The task:
The answer is to be an exact copy of the lines below running from the line with "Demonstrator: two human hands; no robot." down to the line with "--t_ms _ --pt", both ends included, and nothing more.

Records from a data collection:

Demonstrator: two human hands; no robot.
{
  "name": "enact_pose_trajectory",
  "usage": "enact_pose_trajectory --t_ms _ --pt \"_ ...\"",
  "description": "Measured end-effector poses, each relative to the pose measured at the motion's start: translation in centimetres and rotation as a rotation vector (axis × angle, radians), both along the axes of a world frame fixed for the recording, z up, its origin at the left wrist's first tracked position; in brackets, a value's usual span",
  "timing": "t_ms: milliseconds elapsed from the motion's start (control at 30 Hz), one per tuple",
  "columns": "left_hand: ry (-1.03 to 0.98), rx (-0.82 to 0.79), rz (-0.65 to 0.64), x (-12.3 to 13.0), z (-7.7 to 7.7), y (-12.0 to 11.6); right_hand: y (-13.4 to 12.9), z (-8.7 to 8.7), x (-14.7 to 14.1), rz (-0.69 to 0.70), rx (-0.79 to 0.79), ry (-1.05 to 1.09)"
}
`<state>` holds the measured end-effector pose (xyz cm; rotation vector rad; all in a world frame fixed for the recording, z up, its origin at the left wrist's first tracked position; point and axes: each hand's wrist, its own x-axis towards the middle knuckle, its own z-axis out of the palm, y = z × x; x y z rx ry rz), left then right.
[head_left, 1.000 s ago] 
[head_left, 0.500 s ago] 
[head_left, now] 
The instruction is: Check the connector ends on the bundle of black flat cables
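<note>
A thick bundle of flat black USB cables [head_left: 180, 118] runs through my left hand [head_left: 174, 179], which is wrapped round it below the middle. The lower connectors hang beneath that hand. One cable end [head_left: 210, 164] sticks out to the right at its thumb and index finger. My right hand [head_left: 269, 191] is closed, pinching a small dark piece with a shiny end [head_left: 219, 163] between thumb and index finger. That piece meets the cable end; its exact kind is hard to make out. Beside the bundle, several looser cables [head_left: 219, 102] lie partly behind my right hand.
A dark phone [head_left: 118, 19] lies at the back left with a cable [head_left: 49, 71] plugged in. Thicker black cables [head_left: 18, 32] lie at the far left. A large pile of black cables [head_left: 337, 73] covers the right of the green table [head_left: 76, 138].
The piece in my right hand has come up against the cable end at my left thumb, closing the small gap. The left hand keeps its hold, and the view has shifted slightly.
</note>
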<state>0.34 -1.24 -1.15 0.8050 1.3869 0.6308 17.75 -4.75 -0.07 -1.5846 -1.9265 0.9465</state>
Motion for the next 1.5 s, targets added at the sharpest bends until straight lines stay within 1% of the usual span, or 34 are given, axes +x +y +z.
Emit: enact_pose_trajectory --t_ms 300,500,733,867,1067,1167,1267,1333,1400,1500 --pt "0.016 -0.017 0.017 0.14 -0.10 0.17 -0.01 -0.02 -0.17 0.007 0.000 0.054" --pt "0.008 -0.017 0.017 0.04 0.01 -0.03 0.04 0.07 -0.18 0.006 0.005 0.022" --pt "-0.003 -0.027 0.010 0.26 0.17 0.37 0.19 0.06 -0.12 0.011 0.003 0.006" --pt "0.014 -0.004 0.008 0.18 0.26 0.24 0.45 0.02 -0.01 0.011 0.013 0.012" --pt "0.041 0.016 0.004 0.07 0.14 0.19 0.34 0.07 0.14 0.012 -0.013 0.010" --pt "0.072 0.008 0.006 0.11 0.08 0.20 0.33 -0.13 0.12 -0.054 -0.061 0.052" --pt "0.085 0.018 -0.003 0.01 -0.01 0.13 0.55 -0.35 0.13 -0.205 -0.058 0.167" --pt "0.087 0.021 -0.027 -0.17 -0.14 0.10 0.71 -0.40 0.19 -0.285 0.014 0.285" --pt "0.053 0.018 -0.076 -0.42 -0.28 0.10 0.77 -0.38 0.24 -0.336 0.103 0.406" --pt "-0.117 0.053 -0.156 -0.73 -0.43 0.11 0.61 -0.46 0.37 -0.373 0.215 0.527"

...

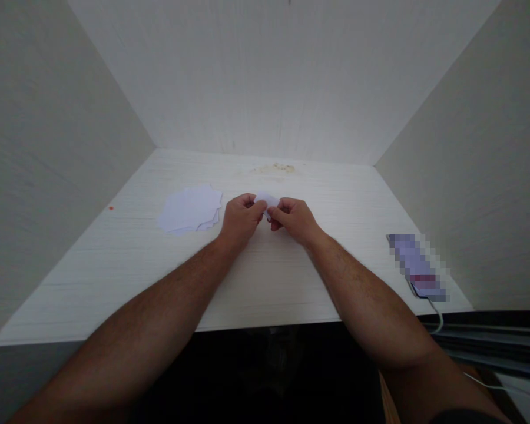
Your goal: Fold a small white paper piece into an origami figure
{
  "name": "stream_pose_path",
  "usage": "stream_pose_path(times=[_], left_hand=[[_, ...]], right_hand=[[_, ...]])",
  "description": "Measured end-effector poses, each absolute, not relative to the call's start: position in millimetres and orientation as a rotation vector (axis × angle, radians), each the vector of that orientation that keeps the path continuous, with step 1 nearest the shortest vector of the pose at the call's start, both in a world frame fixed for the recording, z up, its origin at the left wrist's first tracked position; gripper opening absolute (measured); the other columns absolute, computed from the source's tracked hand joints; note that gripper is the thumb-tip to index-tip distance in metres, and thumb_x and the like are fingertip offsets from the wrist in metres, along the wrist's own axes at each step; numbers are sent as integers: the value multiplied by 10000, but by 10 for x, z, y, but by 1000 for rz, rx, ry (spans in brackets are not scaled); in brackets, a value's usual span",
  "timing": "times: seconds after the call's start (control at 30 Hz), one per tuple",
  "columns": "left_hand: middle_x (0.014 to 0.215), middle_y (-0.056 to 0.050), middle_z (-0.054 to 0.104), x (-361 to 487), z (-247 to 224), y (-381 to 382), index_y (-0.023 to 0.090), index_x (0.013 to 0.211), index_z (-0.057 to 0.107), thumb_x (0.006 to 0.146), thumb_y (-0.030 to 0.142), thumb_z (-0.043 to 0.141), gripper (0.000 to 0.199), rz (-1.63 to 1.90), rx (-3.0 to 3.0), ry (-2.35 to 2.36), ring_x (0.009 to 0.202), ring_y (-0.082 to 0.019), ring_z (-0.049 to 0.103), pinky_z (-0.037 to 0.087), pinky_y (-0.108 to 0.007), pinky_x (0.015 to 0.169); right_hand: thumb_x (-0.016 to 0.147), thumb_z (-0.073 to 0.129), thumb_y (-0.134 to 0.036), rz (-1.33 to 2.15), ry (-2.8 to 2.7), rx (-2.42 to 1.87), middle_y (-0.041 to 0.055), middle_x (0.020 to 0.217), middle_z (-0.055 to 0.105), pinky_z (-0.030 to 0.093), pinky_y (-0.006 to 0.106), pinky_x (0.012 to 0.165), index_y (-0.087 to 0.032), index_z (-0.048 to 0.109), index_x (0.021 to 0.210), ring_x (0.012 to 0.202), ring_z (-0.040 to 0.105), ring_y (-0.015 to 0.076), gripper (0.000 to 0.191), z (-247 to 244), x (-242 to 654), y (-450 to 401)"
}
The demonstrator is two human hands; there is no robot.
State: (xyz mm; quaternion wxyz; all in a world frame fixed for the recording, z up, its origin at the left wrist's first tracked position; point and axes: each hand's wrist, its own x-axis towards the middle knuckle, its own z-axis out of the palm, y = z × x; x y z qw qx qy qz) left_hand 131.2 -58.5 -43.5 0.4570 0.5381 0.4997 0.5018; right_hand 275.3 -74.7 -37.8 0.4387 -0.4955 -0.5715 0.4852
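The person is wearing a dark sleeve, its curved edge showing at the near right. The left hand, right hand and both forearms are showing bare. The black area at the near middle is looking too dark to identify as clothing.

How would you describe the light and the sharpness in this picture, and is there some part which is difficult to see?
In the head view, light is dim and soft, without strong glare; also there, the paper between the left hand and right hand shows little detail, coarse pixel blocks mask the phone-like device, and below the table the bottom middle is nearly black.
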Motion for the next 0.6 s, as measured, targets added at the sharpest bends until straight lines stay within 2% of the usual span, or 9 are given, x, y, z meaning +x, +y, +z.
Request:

Output for this exercise:
Demonstrator: two human hands; no robot.
{
  "name": "enact_pose_trajectory",
  "usage": "enact_pose_trajectory --t_ms _ --pt \"_ ...\"",

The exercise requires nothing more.